Give back the data exactly, with no images.

----

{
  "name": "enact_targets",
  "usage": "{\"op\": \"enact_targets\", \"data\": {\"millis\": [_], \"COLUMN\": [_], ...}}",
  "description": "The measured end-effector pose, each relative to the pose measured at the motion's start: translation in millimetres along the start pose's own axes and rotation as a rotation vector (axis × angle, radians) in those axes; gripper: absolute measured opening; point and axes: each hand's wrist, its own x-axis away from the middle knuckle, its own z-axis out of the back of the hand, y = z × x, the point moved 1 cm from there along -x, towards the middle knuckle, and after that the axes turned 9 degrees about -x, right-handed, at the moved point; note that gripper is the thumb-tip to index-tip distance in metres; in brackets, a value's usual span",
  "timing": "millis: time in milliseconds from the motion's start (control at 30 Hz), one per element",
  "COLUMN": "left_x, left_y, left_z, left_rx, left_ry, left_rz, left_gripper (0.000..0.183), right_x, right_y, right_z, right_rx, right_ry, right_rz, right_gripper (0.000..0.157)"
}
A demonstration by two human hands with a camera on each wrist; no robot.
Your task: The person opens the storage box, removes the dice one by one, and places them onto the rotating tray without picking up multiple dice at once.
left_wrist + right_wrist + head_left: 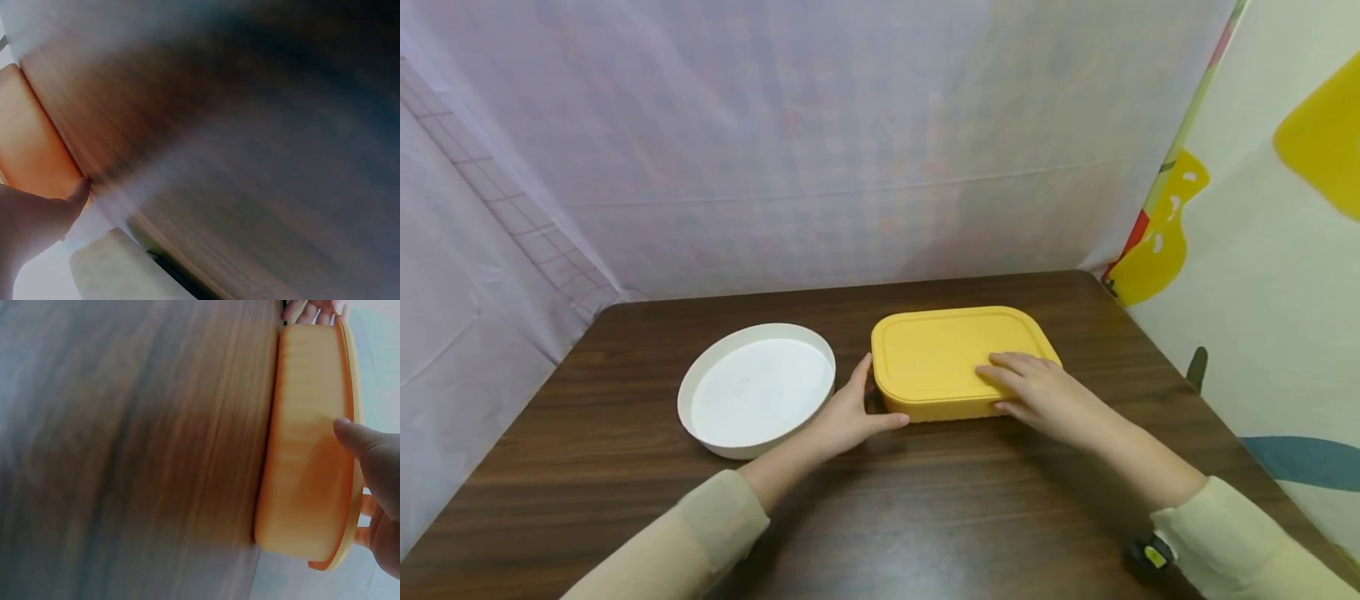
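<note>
A yellow rectangular food container (940, 354) with a lid on it sits flat on the wooden table (895, 517), right of the middle. My left hand (846, 417) holds its near left corner, fingers along the left side and thumb at the front wall. On the right, my right hand (1037, 392) has its fingers on top of the lid. Its thumb (353, 434) presses the front wall just below the lid's rim in the right wrist view. What is inside the container is hidden. The left wrist view shows only the left thumb (78, 194) against the container's wall (31, 137).
A round white shallow tray (760, 387) with a raised rim stands to the left, close beside my left wrist. Behind the table's far edge hangs a pale checked curtain (850, 150). A patterned sheet (1262, 250) hangs along the right side.
</note>
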Motion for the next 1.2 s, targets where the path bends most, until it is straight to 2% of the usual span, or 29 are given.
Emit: {"op": "enact_targets", "data": {"millis": [300,567,1000,1200], "left_x": [-3.2,-3.8,-5.9,-5.9], "left_y": [-3.7,-4.5,-7.7,-7.5], "left_z": [-1.4,-2.0,-2.5,-2.1], "left_rx": [0.076,0.113,0.123,0.125], "left_ry": [-0.002,-0.006,-0.006,-0.005], "left_rz": [-0.027,-0.036,-0.053,-0.053], "left_gripper": [0.106,0.103,0.101,0.100], "right_x": [0.0,1.9,3.1,2.4], "right_y": [0.0,1.1,2.3,2.3], "right_z": [0.0,1.7,4.1,4.8], "right_rx": [-0.011,-0.055,-0.097,-0.128], "right_ry": [0.004,0.047,0.032,0.007], "right_rz": [0.009,0.051,0.032,-0.009], "right_gripper": [0.049,0.048,0.046,0.046]}}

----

ANSWER SECTION:
{
  "name": "enact_targets",
  "usage": "{\"op\": \"enact_targets\", \"data\": {\"millis\": [_], \"COLUMN\": [_], ...}}",
  "description": "The measured end-effector pose, each relative to the pose measured at the motion's start: translation in millimetres along the start pose's own axes and rotation as a rotation vector (axis × angle, radians) in those axes; gripper: absolute measured opening; point and axes: each hand's wrist, its own x-axis away from the middle knuckle, its own z-axis out of the back of the hand, y = z × x, the point moved 1 cm from there along -x, towards the middle knuckle, and after that the axes turned 9 degrees about -x, right-handed, at the moved point; note that gripper is the thumb-tip to index-tip distance in metres; in brackets, a value's usual span",
  "timing": "millis: time in milliseconds from the motion's start (control at 30 Hz), one per element",
  "COLUMN": "left_x, left_y, left_z, left_rx, left_ry, left_rz, left_gripper (0.000..0.183), right_x, right_y, right_z, right_rx, right_ry, right_rz, right_gripper (0.000..0.157)"
}
A demonstration by two human hands with a camera on each wrist; no robot.
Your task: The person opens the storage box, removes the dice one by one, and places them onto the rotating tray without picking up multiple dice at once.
left_wrist + right_wrist + head_left: 
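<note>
A yellow rectangular food container (940, 354) with a lid on it sits flat on the wooden table (895, 517), right of the middle. My left hand (846, 417) holds its near left corner, fingers along the left side and thumb at the front wall. On the right, my right hand (1037, 392) has its fingers on top of the lid. Its thumb (353, 434) presses the front wall just below the lid's rim in the right wrist view. What is inside the container is hidden. The left wrist view shows only the left thumb (78, 194) against the container's wall (31, 137).
A round white shallow tray (760, 387) with a raised rim stands to the left, close beside my left wrist. Behind the table's far edge hangs a pale checked curtain (850, 150). A patterned sheet (1262, 250) hangs along the right side.
</note>
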Motion for the next 1.2 s, targets where the path bends most, until it is straight to 2% of the usual span, or 29 are given.
Emit: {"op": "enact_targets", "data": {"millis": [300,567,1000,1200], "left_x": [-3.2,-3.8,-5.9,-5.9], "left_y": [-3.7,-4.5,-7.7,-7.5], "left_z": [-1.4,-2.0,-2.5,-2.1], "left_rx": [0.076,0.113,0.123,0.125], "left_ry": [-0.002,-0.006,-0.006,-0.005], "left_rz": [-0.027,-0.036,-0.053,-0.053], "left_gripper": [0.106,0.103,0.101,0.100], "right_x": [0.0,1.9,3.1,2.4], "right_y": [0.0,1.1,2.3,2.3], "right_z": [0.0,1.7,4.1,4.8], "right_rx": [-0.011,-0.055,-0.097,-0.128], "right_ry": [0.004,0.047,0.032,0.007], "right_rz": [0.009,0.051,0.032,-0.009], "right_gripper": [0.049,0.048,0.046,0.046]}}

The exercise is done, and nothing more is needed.